**Prompt**:
All records are to be restated word for word, with pictures excluded.

====

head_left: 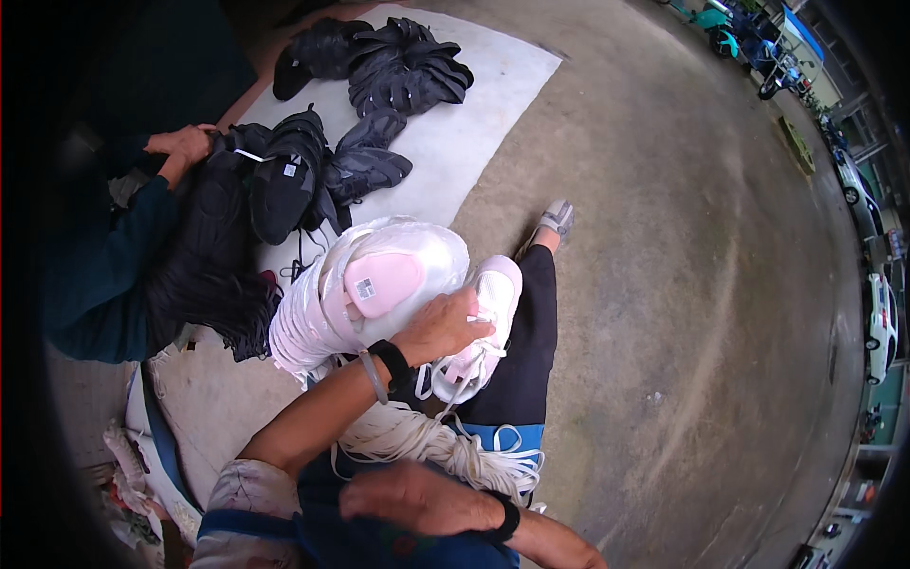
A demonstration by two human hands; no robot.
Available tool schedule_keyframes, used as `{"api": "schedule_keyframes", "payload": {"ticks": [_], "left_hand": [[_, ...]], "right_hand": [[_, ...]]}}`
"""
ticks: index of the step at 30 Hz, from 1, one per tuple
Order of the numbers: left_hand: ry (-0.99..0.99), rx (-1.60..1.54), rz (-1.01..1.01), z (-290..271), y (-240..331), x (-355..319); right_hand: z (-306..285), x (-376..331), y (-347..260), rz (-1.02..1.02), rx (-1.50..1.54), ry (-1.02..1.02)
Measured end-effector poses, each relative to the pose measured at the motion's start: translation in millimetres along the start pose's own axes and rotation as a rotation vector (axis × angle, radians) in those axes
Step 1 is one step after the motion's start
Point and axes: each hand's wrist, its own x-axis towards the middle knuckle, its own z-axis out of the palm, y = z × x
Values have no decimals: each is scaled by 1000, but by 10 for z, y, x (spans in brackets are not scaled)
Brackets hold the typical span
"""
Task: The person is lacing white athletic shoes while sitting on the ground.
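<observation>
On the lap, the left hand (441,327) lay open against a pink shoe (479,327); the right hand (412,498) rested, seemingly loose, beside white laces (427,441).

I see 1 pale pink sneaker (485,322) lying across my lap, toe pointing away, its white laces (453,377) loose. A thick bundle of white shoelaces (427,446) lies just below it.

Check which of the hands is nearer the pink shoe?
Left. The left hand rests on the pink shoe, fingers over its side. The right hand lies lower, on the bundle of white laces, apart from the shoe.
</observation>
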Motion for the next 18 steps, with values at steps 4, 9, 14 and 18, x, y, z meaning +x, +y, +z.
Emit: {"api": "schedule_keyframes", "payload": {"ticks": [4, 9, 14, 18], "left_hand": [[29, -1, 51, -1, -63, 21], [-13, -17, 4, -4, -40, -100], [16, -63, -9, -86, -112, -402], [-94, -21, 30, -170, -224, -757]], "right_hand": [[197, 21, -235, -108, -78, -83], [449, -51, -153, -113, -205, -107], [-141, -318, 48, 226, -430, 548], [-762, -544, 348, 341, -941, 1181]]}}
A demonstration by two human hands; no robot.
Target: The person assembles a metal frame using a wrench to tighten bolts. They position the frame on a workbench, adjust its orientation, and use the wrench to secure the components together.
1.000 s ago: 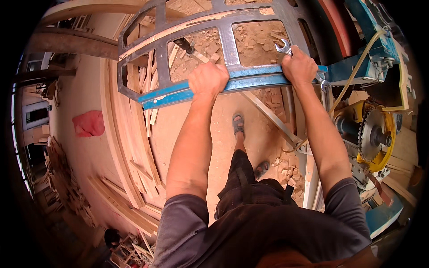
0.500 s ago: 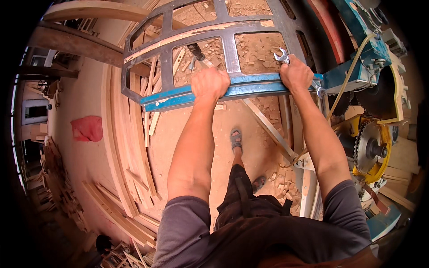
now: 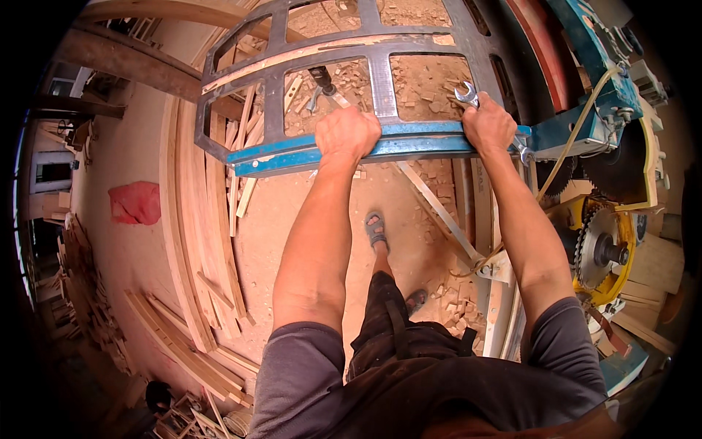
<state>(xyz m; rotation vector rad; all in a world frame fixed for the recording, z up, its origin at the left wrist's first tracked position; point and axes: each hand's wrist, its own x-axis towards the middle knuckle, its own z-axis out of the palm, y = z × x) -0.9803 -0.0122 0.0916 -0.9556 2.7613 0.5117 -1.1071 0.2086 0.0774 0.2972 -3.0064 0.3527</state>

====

**Exercise result**:
head_left: 
A demonstration by two human hands; no robot.
Available tool schedule_keyframes, used as `{"api": "schedule_keyframes", "payload": {"ticks": [_], "left_hand": [[_, ...]], "right_hand": [[_, ...]]}}`
"""
ticks: index of the step at 30 Hz, from 1, one per tuple
Order of the numbers: left_hand: ry (-0.99..0.99), rx (-1.60..1.54), rz (-1.01..1.01), z (-290..271), y (-240..331), x (-355..319); right_hand: z (-306..285), x (-376..331), y (-347..260), rz (-1.02..1.02), rx (-1.50..1.54), ry (-1.02..1.02)
Measured end-effector poses, each relative to the pose measured at the motion's start: translation in millimetres along the start pose's own axes and rotation as a rotation vector (axis × angle, radians) in those axes
Step 1 is one step after the motion's start
Point and axes: each hand's wrist, its own x-axis towards the middle knuckle, its own z-axis out of the palm, y = z × x
Values have no decimals: each is scaled by 1000, but by 10 for z, y, x (spans in brackets are not scaled)
Brackets hold the typical span
"""
Task: The person is lacing white athletic shoes while sitting on the ground.
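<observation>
On the lap, the left hand (441,327) lay open against a pink shoe (479,327); the right hand (412,498) rested, seemingly loose, beside white laces (427,441).

I see 1 pale pink sneaker (485,322) lying across my lap, toe pointing away, its white laces (453,377) loose. A thick bundle of white shoelaces (427,446) lies just below it.

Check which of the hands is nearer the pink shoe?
Left. The left hand rests on the pink shoe, fingers over its side. The right hand lies lower, on the bundle of white laces, apart from the shoe.
</observation>
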Motion for the next 18 steps, with values at steps 4, 9, 14 and 18, x, y, z meaning +x, +y, +z.
Emit: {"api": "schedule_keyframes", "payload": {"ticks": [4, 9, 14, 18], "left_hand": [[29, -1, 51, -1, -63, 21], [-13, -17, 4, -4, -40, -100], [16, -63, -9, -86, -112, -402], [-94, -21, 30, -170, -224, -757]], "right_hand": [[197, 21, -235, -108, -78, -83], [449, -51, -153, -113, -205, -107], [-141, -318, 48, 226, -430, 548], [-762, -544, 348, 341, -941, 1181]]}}
A demonstration by two human hands; no robot.
Target: The person assembles a metal frame using a wrench to tighten bolts. They position the frame on a workbench, adjust its orientation, and use the wrench to secure the components together.
1.000 s ago: 
0.500 s ago: 
now: 
<state>(xyz m; rotation vector rad; all in a world frame fixed for the recording, z up, its origin at the left wrist's first tracked position; point and axes: each hand's wrist, its own x-axis towards the middle knuckle, its own z-axis out of the palm, y = z × x) -0.9803 -0.0122 0.0916 -0.9556 2.7613 0.5117 -1.1071 0.2086 0.0774 0.2972 -3.0064 0.3527</state>

No more work is left in this exercise.